Assignment:
Whatever appears in the listing, return all of it exactly.

Data extract:
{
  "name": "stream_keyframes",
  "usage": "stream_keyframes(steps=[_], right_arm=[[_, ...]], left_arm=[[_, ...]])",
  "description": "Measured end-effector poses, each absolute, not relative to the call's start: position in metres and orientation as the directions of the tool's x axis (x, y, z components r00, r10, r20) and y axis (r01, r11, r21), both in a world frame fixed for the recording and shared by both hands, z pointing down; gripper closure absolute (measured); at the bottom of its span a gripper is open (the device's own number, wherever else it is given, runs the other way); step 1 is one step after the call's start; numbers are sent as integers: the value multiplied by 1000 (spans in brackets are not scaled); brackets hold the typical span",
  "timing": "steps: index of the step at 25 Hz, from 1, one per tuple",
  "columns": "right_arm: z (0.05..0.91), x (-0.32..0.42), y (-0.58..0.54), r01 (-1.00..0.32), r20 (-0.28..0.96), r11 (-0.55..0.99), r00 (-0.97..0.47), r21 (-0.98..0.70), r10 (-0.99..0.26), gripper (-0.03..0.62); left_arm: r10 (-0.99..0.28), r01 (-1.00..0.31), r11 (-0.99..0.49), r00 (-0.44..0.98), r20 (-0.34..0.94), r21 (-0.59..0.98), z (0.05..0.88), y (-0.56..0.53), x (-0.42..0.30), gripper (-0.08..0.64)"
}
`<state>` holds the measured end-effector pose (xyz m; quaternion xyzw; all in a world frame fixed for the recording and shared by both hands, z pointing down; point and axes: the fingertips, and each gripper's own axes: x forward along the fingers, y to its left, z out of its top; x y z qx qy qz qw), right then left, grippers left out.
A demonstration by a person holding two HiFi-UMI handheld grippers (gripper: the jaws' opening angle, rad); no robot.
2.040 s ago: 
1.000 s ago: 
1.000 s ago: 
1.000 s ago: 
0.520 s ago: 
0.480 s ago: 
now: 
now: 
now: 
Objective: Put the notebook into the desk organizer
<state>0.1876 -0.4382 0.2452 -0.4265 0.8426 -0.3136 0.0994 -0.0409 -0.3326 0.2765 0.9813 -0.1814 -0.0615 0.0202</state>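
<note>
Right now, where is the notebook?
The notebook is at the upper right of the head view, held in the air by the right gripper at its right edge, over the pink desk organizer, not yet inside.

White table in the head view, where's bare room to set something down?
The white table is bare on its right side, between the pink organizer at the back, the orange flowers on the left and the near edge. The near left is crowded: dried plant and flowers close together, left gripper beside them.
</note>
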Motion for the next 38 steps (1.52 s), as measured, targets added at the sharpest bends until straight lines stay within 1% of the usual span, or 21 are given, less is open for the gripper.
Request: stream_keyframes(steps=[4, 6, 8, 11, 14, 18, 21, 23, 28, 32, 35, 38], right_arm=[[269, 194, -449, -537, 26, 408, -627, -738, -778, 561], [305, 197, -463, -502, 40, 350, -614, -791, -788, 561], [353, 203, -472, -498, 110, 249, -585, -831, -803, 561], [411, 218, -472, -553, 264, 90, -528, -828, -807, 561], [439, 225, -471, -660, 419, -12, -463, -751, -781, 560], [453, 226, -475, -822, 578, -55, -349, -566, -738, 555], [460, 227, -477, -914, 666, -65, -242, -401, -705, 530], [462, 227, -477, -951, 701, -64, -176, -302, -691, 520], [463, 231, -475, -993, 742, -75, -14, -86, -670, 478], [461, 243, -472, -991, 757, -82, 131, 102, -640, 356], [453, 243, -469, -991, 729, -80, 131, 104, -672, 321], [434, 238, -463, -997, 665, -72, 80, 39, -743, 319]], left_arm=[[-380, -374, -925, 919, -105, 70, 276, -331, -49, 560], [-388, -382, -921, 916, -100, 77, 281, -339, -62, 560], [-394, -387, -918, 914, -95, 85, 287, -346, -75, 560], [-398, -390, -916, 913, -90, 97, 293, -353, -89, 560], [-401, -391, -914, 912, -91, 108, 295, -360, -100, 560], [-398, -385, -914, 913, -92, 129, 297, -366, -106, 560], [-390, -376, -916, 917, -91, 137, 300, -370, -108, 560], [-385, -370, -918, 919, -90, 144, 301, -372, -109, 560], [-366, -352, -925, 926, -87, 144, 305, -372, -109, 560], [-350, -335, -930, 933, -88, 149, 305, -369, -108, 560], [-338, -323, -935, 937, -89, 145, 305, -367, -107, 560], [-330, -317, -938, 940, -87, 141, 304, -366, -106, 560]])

Task solution:
{
  "name": "stream_keyframes",
  "usage": "stream_keyframes(steps=[_], right_arm=[[_, ...]], left_arm=[[_, ...]])",
  "description": "Measured end-effector poses, each absolute, not relative to the call's start: position in metres and orientation as the directions of the tool's x axis (x, y, z components r00, r10, r20) and y axis (r01, r11, r21), both in a world frame fixed for the recording and shared by both hands, z pointing down; gripper closure absolute (measured); at the bottom of its span a gripper is open (the device's own number, wherever else it is given, runs the other way); step 1 is one step after the call's start; numbers are sent as integers: the value multiplied by 1000 (spans in brackets are not scaled); brackets hold the typical span",
  "timing": "steps: index of the step at 25 Hz, from 1, one per tuple",
  "columns": "right_arm: z (0.05..0.91), x (-0.32..0.42), y (-0.58..0.54), r01 (-1.00..0.32), r20 (-0.28..0.96), r11 (-0.55..0.99), r00 (-0.97..0.47), r21 (-0.98..0.70), r10 (-0.99..0.26), gripper (-0.03..0.62); left_arm: r10 (-0.99..0.28), r01 (-1.00..0.31), r11 (-0.99..0.49), r00 (-0.44..0.98), r20 (-0.34..0.94), r21 (-0.59..0.98), z (0.05..0.88), y (-0.56..0.53), x (-0.42..0.30), gripper (-0.08..0.64)"
}
`<state>` holds the measured end-effector pose (xyz m; quaternion xyzw; all in a world frame fixed for the recording and shared by both hands, z pointing down; point and axes: the fingertips, and each gripper's own axes: x forward along the fingers, y to its left, z out of its top; x y z qx qy qz qw), right then left, grippers left out.
A demonstration by a person holding two HiFi-UMI handheld grippers (gripper: the jaws' opening angle, rad); no robot.
2.040 s ago: 
1.000 s ago: 
1.000 s ago: 
1.000 s ago: 
0.520 s ago: 
0.480 s ago: 
now: 
now: 
now: 
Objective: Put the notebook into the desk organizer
<state>0.1876 -0.4382 0.2452 -0.4265 0.8426 -0.3136 0.0994 -0.0409 -0.3326 0.2765 0.9813 -0.1814 -0.0615 0.0202</state>
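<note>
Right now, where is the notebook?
The notebook is at the upper right of the head view, held in the air by the right gripper at its right edge, over the pink desk organizer, not yet inside.

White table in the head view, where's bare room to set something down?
The white table is bare on its right side, between the pink organizer at the back, the orange flowers on the left and the near edge. The near left is crowded: dried plant and flowers close together, left gripper beside them.
</note>
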Motion for the next 38 steps (1.52 s), as measured, targets added at the sharpest bends until straight lines stay within 1% of the usual span, or 21 are given, less is open for the gripper.
Request: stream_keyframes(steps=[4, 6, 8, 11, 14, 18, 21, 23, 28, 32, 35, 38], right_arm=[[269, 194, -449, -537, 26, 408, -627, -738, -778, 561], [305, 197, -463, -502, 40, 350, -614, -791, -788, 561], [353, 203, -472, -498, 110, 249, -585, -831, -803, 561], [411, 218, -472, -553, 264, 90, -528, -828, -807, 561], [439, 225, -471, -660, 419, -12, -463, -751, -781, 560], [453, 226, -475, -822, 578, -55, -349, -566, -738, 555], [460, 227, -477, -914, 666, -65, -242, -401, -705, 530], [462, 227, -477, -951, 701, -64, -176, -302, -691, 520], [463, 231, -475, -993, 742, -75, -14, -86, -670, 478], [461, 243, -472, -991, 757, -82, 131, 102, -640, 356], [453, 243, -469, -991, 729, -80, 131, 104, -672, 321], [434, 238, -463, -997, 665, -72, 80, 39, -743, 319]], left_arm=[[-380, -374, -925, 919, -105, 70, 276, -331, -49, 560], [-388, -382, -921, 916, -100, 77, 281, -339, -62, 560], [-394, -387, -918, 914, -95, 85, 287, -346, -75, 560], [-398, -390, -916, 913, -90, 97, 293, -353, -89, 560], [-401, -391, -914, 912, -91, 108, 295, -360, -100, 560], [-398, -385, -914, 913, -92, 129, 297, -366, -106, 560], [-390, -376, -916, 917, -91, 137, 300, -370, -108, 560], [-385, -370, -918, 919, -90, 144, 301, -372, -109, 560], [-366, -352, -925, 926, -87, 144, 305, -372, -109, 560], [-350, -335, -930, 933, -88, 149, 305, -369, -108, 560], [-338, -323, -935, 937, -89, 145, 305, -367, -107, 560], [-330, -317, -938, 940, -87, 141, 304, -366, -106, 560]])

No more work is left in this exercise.